As openPASS is a time discrete simulation platform, integration of values over time must also be done in incremental steps. In relation to v_{set}, this means which value the velocity in the current time step i should have, if a_{set} from the last time step i - 1 would have been applied properly to the actual velocity v_{act} in this last time step, considering the step size dt:

v_{set,i} = a_{set,i-1} \cdot dt + v_{act,i-1}

The calculations above are done in the function ClosedLoopController of the sub-module ALongitudinalDataProvider. It is applied to the open-loop controller in the function ControllerPedalPosition of AlgorithmLongitudinalDriver.

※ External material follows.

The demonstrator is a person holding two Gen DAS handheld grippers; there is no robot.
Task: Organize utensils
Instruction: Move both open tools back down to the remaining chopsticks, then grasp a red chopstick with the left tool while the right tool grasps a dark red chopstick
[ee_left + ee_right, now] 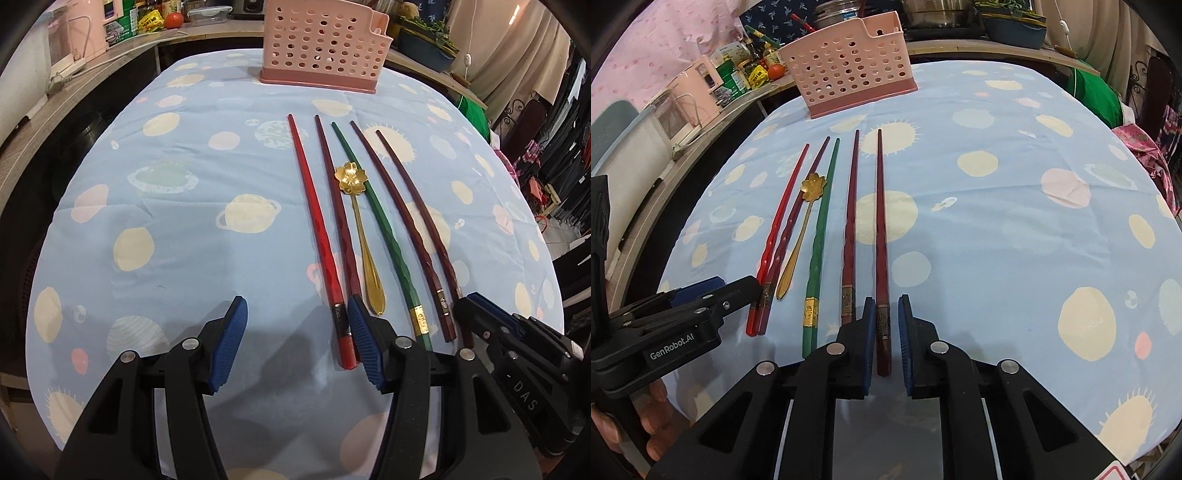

Application of the pedal change time

The application of the pedal change time is done by the function RegardPedalChange, which calls further sub-functions. It checks, if a sign change in the controller output act occurs and counter checks it towards already ongoing pedal changes. If a pedal change have to be applied, a pedal change time is sampled from a lognormal distribution, which is defined by a minimum value, a mean value and a standard distribution. These parameters are received from the module ParametersAgent. The sampling of a new value from this distribution is done for each pedal change to consider intra-individual differences of the driver. Over the next time steps, the time since the beginning of the pedal change is summed up, until the pedal change time is met. In this time frame, no actuation of any pedal is possible and the output values p_{a} and p_{b} are set to zero. After the completion of the pedal change, the actuations from the controllers are further processed and split up into the output signals.